WHAT NEEDS TO BE DONE -> Return only the lines of the listing below that run from the line with "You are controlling" through the line with "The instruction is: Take", both ends included, exactly as written.

TASK DATA ->
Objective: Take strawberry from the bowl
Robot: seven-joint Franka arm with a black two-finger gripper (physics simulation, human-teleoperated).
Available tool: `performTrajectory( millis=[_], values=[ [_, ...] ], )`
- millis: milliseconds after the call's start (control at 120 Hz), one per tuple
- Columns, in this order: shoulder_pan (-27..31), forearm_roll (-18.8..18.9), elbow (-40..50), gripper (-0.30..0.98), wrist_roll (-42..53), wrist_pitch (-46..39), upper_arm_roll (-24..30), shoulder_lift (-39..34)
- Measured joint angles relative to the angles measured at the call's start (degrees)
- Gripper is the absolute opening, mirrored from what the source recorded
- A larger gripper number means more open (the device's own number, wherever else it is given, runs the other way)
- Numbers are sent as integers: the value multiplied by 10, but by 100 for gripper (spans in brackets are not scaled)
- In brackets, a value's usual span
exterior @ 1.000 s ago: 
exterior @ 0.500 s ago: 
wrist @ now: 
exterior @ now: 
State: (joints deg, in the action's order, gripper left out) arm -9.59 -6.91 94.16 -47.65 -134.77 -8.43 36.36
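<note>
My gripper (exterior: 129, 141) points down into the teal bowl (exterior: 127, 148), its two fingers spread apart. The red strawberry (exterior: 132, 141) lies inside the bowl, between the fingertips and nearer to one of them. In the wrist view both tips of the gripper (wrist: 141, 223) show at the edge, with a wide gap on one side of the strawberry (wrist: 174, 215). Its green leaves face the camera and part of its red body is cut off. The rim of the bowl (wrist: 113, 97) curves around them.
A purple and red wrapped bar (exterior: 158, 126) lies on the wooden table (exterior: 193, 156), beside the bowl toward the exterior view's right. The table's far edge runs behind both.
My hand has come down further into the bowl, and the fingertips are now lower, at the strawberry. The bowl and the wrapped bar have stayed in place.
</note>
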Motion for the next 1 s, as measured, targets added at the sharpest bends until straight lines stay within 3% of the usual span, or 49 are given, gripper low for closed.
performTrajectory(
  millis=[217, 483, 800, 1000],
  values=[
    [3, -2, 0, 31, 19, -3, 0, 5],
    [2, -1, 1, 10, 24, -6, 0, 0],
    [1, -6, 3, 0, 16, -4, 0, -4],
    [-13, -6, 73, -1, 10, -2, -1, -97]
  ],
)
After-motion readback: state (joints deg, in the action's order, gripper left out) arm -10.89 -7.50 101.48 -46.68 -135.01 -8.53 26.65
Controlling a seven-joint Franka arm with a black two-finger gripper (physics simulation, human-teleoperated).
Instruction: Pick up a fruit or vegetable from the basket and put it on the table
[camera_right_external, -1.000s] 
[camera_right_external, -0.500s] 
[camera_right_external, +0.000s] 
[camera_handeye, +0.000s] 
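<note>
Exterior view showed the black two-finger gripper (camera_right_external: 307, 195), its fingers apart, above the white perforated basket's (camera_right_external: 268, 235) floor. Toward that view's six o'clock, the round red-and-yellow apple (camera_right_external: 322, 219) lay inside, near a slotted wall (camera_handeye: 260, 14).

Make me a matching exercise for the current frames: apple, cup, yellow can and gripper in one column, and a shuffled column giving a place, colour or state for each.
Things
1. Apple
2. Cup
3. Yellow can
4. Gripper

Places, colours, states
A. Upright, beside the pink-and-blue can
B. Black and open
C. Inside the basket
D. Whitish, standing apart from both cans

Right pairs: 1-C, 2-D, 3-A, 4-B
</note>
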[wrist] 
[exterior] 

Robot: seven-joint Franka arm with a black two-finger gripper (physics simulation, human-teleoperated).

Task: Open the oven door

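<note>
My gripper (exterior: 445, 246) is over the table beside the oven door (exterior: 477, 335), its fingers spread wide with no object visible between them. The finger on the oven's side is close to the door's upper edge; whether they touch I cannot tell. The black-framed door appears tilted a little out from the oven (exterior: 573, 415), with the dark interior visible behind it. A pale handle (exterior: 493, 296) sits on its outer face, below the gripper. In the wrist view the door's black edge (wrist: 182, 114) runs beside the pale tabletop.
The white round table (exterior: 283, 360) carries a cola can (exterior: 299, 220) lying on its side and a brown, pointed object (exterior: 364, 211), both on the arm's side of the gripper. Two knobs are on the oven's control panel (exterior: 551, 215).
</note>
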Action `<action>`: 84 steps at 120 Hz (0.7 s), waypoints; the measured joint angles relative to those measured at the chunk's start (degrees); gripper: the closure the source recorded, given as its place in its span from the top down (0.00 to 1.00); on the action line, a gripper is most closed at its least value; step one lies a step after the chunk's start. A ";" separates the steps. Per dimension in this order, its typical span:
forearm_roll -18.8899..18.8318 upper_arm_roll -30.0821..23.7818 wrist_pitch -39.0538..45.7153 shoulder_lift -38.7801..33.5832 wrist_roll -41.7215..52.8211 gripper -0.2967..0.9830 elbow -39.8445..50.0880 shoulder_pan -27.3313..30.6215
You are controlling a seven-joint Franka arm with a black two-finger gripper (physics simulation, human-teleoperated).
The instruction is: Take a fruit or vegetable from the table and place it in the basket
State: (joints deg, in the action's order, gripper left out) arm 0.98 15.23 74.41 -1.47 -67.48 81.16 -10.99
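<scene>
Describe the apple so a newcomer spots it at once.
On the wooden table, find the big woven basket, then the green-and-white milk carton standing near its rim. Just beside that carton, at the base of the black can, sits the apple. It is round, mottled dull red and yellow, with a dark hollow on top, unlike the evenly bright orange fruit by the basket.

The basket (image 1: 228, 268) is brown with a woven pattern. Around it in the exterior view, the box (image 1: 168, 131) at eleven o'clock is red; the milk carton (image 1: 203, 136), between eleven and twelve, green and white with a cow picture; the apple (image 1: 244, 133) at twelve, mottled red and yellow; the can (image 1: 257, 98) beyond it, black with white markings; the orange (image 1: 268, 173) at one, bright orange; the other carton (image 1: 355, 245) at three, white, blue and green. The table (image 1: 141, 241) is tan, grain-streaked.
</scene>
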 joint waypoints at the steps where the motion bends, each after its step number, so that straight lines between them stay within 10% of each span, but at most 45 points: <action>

RESPONSE FOR THIS EXERCISE ->
You are controlling a seven-joint Franka arm with a black two-finger gripper (physics simulation, human-teleoperated).
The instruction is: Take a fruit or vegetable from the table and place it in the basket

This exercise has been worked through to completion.